Canada Post & CUP-W agree to extend talks in postal dispute
Contract talks will continue between Canada Post and the CUPW with the help of a government-appointed mediator.
“Despite our best efforts and the assistance of the two mediators, we have not yet managed to achieve agreements in principle for either bargaining unit”.
In a statement today the union says barring a breakthrough, posties in Alberta and the Northwest Territories will refuse to work overtime tomorrow. This means all job action is postponed until 00:01AM on Tuesday, August 30.
As negotiations continue between Canada Post and the Canadian Union of Postal Workers, the strike action that was to start from midnight on Sunday has been put on hold for 24 hours.
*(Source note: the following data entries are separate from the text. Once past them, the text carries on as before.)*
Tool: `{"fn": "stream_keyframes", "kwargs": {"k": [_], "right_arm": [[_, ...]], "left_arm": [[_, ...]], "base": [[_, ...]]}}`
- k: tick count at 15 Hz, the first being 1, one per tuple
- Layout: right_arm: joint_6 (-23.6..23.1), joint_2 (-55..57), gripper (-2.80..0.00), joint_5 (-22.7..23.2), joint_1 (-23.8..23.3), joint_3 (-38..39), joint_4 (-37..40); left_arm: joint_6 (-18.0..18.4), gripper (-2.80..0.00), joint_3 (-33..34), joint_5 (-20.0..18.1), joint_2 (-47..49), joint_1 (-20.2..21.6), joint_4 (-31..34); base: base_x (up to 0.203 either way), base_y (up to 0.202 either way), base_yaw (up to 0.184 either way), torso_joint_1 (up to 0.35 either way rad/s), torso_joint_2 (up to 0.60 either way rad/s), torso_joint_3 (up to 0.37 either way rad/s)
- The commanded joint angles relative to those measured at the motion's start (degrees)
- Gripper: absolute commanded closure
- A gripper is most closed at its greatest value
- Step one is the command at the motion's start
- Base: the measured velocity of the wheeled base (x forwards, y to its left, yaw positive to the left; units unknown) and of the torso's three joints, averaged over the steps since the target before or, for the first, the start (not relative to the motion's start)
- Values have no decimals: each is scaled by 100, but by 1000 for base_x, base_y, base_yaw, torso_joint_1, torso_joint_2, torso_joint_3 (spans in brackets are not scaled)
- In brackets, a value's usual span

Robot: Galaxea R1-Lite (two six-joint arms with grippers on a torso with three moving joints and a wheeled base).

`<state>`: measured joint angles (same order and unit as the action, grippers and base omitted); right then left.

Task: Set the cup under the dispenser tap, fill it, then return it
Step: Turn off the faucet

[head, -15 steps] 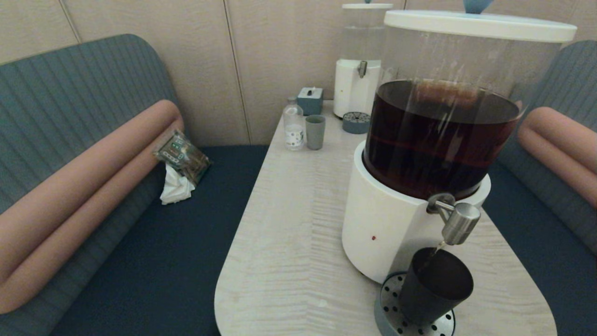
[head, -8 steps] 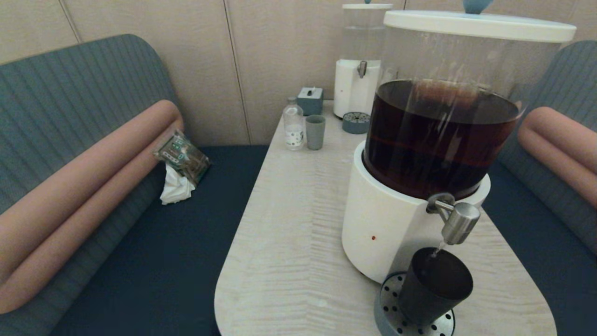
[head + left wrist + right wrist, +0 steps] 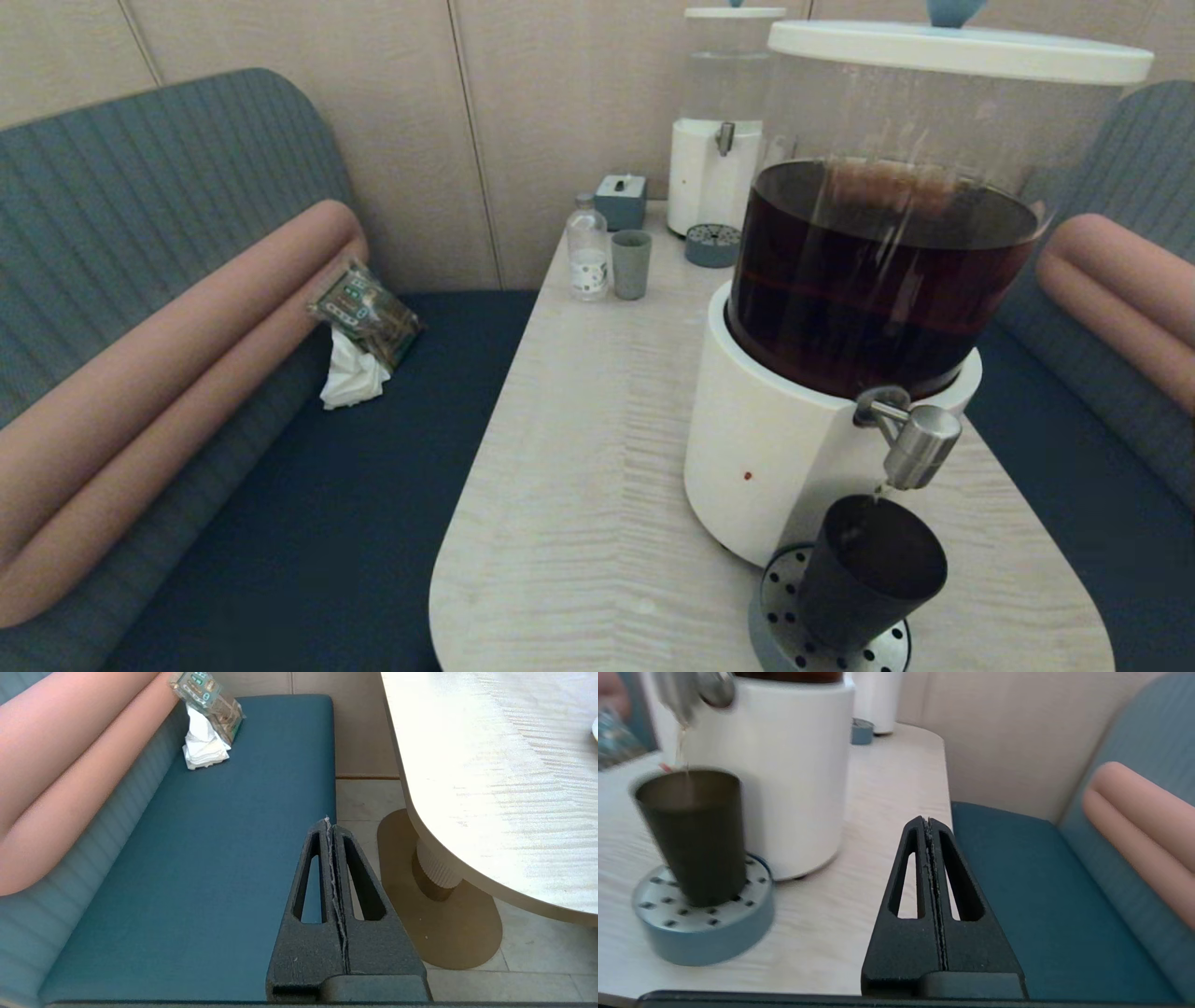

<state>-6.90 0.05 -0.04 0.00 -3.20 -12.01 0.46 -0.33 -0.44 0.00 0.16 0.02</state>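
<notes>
The matte black cup [image 3: 870,583] [image 3: 693,833] stands on the round perforated drip tray [image 3: 782,625] [image 3: 703,924], right under the brushed-steel dispenser tap [image 3: 918,446] [image 3: 693,688]. A thin stream of brown liquid runs from the tap into the cup. The tap belongs to the big white-based dispenser [image 3: 794,457] holding dark brown liquid. My right gripper [image 3: 928,821] is shut and empty, off the table's right edge, apart from the cup. My left gripper [image 3: 327,820] is shut and empty, low beside the bench, left of the table. Neither gripper shows in the head view.
At the table's far end stand a smaller clear-liquid dispenser [image 3: 719,159], its own drip tray [image 3: 712,245], a pale grey-green tumbler [image 3: 631,264], a small bottle [image 3: 588,250] and a tissue box [image 3: 621,201]. A packet and napkin [image 3: 359,331] lie on the left bench.
The stream from the tap has thinned. The cup, both dispensers and the table stay where they were.
</notes>
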Motion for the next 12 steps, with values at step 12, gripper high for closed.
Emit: {"fn": "stream_keyframes", "kwargs": {"k": [12], "right_arm": [[308, -40, 0, 81, 0, 364, 1166]], "left_arm": [[-2, 0, -2, 0, 9, 2, -2]], "base": [[0, 0, 0, 0, 0, 0]]}}
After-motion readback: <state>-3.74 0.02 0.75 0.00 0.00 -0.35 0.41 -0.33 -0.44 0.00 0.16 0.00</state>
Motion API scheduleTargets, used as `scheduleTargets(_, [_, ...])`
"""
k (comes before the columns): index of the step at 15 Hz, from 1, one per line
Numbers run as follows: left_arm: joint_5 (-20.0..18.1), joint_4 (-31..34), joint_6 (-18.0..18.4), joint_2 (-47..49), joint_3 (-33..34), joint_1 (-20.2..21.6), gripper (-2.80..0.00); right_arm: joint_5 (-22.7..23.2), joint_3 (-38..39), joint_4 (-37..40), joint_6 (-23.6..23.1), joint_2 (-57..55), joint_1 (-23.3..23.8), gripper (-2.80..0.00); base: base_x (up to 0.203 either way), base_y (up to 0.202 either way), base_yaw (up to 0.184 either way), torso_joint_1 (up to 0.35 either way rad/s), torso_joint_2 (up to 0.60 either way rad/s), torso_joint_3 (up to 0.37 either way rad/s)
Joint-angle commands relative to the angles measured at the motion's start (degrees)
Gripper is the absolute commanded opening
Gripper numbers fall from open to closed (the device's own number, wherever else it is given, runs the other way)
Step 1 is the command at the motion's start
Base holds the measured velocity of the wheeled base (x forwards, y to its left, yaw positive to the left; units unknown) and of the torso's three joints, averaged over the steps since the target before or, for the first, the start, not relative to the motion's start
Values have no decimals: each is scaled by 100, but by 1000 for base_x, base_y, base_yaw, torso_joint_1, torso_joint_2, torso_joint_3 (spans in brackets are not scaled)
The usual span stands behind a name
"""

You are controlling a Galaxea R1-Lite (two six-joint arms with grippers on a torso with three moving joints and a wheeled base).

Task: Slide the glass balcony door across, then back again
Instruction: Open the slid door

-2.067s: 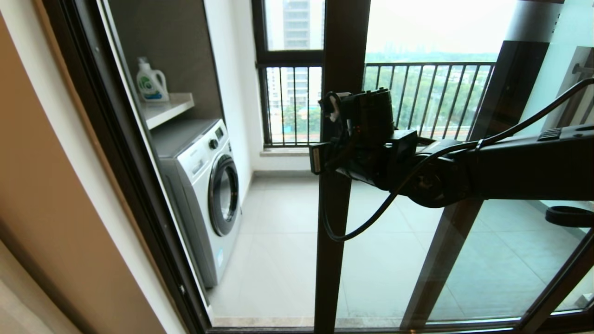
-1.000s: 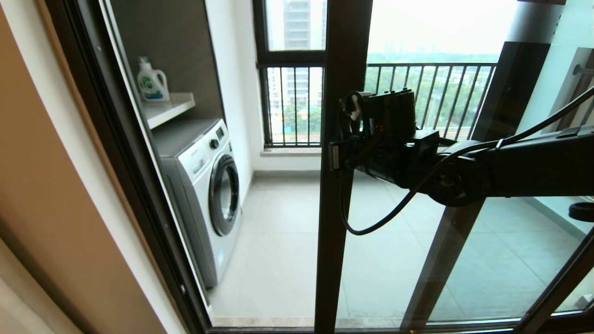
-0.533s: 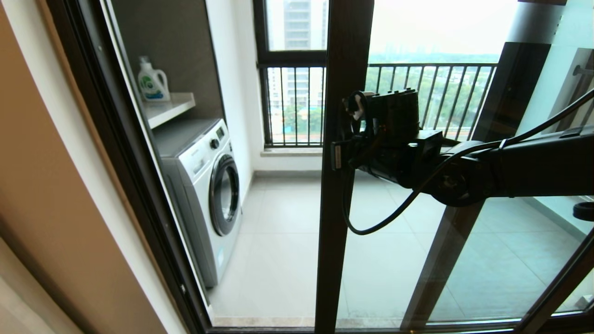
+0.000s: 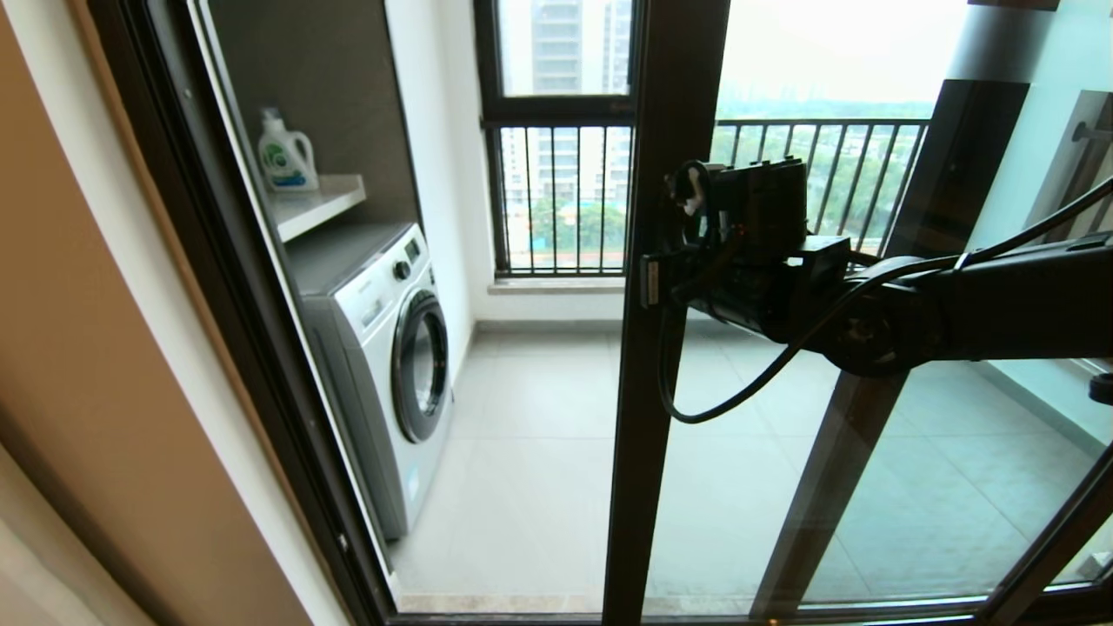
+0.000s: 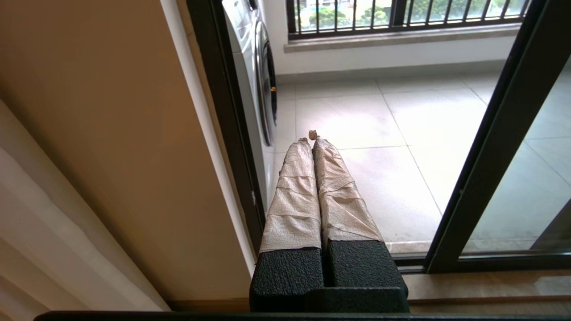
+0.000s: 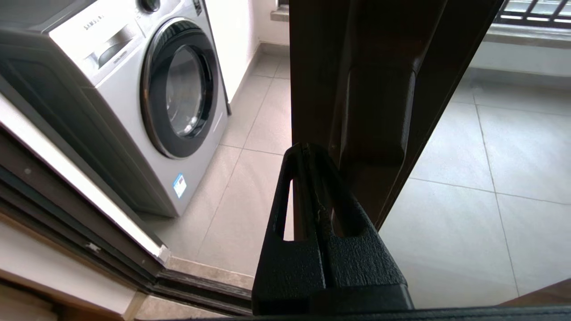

The union wants to assure the overtime ban won’t affect their mail delivery.
“We simply want to draw attention to our negotiation issues by asking our full-time members across the country to work only their scheduled hours”.
“The sad problem here is, if the post office is going to go on strike, I don’t think people will be very much inconvenienced, and they won’t be missed as much as maybe they were once”. Postal workers can be forced back and severely disciplined for refusing overtime.
A CUPW news release says the initial job action will cause little disruption to Canada Post customers and that its members will still be delivering mail every day.
But NDP Canada Post critic Karine Trudel called the push for legislation “troubling”, warning that it would “only serve to stack the deck against workers and prolong the dispute, not resolve it”.
The union plans to alternate its overtime ban between different provinces and territories each day.